Helwan Abdulkader, Azar Danielle, Abdellatef Hamdan
Lebanese American University, Byblos, Lebanon.
J Xray Sci Technol. 2022;30(5):1009-1021. doi: 10.3233/XST-221190.
Knee Osteoarthritis (KOA) is the most common type of Osteoarthritis (OA) and it is diagnosed by physicians using a standard 0 -4 Kellgren Lawrence (KL) grading system which sets the KOA on a spectrum of 5 grades; starting from normal (0) to Severe OA (4).

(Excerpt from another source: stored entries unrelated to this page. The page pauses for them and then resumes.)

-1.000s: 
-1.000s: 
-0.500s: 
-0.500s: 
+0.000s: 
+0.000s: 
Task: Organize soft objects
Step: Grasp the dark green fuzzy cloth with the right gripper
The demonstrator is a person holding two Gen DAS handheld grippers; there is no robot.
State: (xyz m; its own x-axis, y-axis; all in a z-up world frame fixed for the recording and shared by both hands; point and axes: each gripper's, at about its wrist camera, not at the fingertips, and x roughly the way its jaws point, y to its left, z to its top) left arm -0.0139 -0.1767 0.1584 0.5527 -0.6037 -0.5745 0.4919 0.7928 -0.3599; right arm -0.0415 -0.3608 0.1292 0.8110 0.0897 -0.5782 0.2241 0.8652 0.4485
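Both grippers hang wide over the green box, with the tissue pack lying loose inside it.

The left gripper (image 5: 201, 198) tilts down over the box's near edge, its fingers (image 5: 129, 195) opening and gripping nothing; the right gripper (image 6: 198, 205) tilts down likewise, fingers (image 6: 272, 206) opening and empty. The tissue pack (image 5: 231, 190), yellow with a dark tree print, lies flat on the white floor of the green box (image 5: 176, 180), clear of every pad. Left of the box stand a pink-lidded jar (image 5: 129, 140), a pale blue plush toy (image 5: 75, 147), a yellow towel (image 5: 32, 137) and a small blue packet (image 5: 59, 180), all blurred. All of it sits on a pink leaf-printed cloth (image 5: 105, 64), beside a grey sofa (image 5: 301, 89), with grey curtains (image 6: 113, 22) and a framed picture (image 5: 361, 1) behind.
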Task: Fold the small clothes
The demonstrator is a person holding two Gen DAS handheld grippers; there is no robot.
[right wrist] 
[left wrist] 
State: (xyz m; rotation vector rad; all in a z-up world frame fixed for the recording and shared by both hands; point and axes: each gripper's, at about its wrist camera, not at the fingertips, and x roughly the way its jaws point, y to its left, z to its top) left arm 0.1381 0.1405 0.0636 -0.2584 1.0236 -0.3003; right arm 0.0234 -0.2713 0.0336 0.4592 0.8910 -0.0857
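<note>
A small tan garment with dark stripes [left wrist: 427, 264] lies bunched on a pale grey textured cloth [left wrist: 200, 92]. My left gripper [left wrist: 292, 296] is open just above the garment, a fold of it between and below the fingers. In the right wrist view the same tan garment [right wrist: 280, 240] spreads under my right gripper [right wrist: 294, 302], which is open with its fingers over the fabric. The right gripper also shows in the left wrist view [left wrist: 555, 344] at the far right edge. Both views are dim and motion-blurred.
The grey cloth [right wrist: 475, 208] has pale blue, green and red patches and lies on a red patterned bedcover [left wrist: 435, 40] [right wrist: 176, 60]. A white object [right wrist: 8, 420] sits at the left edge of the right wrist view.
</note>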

In this paper, we propose a transfer learning approach of a very deep wide residual learning-based network (WRN-50-2) which is fine-tuned using X-ray plain radiographs from the Osteoarthritis Initiative (OAI) dataset to learn the KL severity grading of KOA.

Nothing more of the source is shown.